The fruit-picking platform is driven by an electric power system that uses a battery to supply power to the drive motor. The drive system consists of a transmission system, a drive motor, and a battery. The power transmission is shown in Figure 9. The battery supplies power to the drive motor and electric motor. The drive motor provides power for the platform to travel, while the electric motor drives the gear pump to provide power for the hydraulic system. The differential changes the direction of power transmission and increases torque through deceleration.

When the operator drives the fruit-picking platform during picking operations, the driving speed needs to be set in combination with the operator’s picking speed to ensure a high picking rate. At the same time, when reaching an area with dense fruit growth, the operator needs to apply the brake to the picking platform through the voice control system before picking. The voice recognition process takes about 1.6 s and the distance traveled by the picking platform at this time should not exceed the operator’s picking range (i.e., the length of the working platform). Therefore, the design of the picking platform’s driving speed can be calculated using Equation (1).

$$v\le \frac{S}{t_1+t_2+t_s},$$

(1)

where $v$ = the driving speed of the picking platform (m/s), $S$ = the operator’s picking range (m), $t_1$ = the average picking time per working platform length (s), $t_2$ = the time consumed by voice recognition (s), and $t_s$ = the correction time (s).

The calculated driving speed is $v\le$ 0.41 m/s, and for convenience of subsequent calculations and relevant experiments, the design speed is set as 0.4 m/s.

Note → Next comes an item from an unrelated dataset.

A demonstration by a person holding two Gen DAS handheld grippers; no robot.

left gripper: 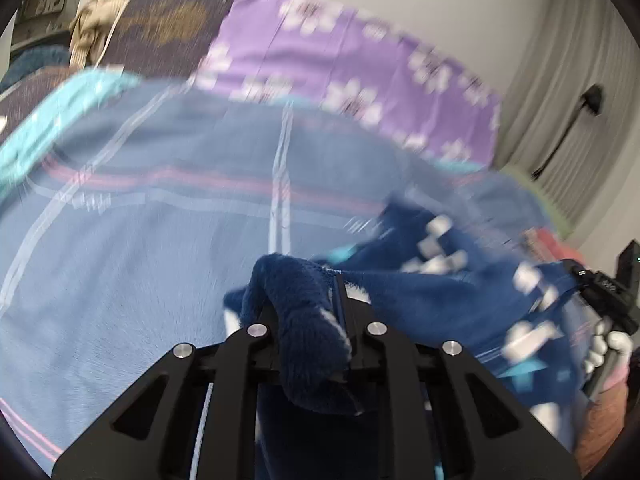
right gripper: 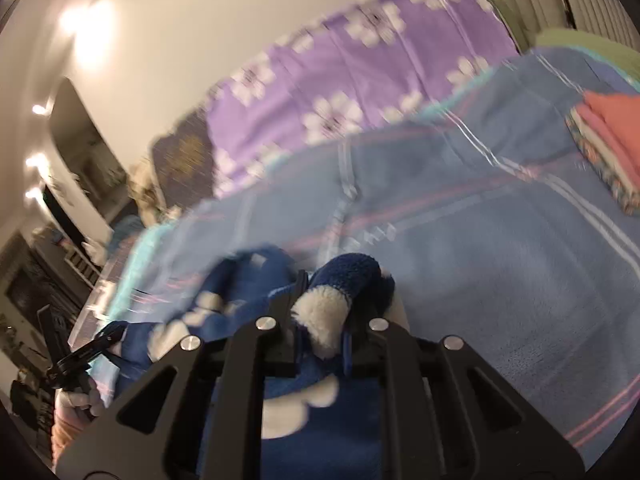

The main forces the platform experiences during the picking operation include ground rolling resistance caused by its own weight and slope resistance caused by uneven road surfaces. The motor power is mainly used to overcome the rolling resistance, $F_f$, and the slope resistance, $F_p$. The application scenario of the picking platform is standardized orchards in plain areas of China. The road inside the orchard is flat, with a maximum slope of no more than 5°, which is calculated as 5° here.

The balance equation for the picking platform during operation is shown in Equation (2).

$$F_q=F_f+F_p=\mu mg\cos \theta +mg\sin \theta ,$$

(2)

where $F_q$ = the driving force (N), $F_f$ = the ground frictional resistance (N), $F_p$ = the slope resistance (N), $m$ = the mass of the entire machine (kg), $g$ = the gravitational acceleration (m/s²), μ = the rolling friction coefficient, and θ = the maximum slope (°).

Substituting the relevant parameters into Equation (2) and calculating gives a driving force, $F_p$, of approximately 2684.5 N.

The driving wheel speed can be calculated using Equation (3).

$$n=\frac{60v}{2\pi r},$$

(3)

where $n$ = the driving wheel speed (rpm), $v$ = the picking platform traveling speed (m/s), and $r$ = the driving wheel radius (m).

Substituting the relevant parameters into Equation (3), the driving wheel speed is calculated to be approximately 11.75 rpm.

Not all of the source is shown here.